PROBLEM REQUIREMENTS: Below is a listing; repeat exactly the lines from the one containing "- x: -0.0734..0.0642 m" to the one containing "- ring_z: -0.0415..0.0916", both included.

### RECORDS FOR THE TASK ###

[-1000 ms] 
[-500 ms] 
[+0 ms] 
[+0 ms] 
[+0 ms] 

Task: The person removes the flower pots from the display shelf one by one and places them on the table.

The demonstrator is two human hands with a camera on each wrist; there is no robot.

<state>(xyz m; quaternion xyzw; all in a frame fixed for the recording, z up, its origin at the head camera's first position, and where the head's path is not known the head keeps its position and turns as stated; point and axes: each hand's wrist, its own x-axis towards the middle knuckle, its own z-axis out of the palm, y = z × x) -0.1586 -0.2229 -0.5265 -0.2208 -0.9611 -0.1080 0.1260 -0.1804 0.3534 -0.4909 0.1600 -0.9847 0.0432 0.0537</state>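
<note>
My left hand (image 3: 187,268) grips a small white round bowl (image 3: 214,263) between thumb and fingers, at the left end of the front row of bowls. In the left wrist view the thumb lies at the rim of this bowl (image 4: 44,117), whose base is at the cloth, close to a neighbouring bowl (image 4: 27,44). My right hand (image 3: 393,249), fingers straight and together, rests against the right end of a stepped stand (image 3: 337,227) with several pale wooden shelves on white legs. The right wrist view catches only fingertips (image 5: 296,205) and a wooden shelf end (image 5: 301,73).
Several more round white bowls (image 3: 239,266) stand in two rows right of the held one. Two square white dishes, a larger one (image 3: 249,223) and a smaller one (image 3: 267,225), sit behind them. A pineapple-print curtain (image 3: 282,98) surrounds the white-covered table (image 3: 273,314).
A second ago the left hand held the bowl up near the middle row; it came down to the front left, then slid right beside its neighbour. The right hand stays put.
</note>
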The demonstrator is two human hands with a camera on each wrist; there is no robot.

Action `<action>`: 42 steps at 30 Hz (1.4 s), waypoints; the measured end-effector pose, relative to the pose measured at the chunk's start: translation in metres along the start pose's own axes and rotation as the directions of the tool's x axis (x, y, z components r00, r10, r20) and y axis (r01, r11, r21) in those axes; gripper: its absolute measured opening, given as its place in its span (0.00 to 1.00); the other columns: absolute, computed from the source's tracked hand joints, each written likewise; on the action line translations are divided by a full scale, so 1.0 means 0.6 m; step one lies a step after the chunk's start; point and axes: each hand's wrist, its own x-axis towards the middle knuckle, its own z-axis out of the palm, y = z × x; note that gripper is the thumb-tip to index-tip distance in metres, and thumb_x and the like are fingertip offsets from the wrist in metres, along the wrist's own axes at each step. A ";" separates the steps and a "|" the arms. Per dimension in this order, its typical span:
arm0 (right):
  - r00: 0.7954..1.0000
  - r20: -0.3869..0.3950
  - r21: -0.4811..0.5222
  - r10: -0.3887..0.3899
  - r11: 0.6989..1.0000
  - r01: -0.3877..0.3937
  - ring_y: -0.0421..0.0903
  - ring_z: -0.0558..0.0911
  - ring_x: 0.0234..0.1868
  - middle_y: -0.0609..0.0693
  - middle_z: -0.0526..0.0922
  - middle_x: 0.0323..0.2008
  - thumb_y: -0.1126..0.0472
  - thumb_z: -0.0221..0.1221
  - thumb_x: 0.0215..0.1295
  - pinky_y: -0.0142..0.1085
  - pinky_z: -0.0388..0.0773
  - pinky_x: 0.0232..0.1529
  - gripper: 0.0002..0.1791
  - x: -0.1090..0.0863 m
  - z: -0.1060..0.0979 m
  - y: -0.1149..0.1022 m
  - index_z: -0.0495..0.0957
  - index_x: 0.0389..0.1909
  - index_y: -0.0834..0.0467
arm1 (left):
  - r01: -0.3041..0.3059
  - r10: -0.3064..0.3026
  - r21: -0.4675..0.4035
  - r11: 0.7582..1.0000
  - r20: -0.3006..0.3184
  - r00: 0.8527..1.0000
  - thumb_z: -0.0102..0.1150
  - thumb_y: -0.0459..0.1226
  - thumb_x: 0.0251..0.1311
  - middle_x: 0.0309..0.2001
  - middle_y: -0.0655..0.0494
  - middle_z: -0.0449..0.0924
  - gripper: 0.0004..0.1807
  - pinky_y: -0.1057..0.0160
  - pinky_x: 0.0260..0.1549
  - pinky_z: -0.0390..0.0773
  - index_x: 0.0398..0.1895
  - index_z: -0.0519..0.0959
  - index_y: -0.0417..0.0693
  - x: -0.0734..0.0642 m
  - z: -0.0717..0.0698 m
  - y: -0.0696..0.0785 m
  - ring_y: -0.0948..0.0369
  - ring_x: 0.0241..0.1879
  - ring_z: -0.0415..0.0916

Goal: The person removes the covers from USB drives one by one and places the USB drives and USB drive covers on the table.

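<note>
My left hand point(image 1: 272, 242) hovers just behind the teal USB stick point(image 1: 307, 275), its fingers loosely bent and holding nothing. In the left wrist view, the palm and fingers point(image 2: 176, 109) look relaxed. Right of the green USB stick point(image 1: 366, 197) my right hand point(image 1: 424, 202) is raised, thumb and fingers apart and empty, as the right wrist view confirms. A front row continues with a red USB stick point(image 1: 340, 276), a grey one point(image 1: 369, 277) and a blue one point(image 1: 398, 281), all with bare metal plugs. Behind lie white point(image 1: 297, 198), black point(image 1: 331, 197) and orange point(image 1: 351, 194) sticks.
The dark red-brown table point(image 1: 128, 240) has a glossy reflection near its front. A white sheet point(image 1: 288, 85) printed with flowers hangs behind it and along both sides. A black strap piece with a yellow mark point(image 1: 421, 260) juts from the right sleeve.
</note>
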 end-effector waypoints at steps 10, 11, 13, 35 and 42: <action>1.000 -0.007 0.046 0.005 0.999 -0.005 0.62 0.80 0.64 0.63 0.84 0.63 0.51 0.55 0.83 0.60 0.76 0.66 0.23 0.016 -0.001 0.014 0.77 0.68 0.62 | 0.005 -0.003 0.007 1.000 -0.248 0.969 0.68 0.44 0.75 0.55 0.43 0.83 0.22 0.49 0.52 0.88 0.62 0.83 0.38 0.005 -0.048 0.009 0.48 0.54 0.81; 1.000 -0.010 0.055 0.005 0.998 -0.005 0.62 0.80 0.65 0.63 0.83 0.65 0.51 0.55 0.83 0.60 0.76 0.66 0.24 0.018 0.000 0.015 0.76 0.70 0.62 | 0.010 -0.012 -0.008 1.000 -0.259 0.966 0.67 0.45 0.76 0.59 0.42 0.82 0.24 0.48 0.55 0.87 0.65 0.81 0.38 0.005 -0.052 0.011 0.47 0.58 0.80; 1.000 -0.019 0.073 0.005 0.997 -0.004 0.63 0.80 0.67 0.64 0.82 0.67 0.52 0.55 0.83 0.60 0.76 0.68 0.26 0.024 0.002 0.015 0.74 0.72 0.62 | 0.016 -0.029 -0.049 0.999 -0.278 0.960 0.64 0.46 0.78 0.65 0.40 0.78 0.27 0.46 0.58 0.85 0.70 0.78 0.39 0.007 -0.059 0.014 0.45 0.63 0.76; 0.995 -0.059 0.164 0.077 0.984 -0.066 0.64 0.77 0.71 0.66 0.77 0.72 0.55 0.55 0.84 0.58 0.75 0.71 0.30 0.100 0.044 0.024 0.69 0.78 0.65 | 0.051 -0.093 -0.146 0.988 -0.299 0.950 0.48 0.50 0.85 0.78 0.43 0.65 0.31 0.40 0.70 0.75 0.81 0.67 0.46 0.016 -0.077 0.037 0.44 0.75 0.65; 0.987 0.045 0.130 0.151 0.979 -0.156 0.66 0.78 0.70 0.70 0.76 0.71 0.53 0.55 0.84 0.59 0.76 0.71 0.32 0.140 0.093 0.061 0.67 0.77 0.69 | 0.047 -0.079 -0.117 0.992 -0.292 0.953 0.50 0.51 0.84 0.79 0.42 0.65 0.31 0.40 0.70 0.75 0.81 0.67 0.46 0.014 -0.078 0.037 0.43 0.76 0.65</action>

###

RESPONSE TO THE TASK:
  - x: -0.0734..0.0642 m
  - z: -0.0717..0.0698 m
  - y: -0.0696..0.0785 m
  - ring_y: -0.0948..0.0369
  - ring_x: 0.0241..0.1879
  - ring_z: -0.0415..0.0916

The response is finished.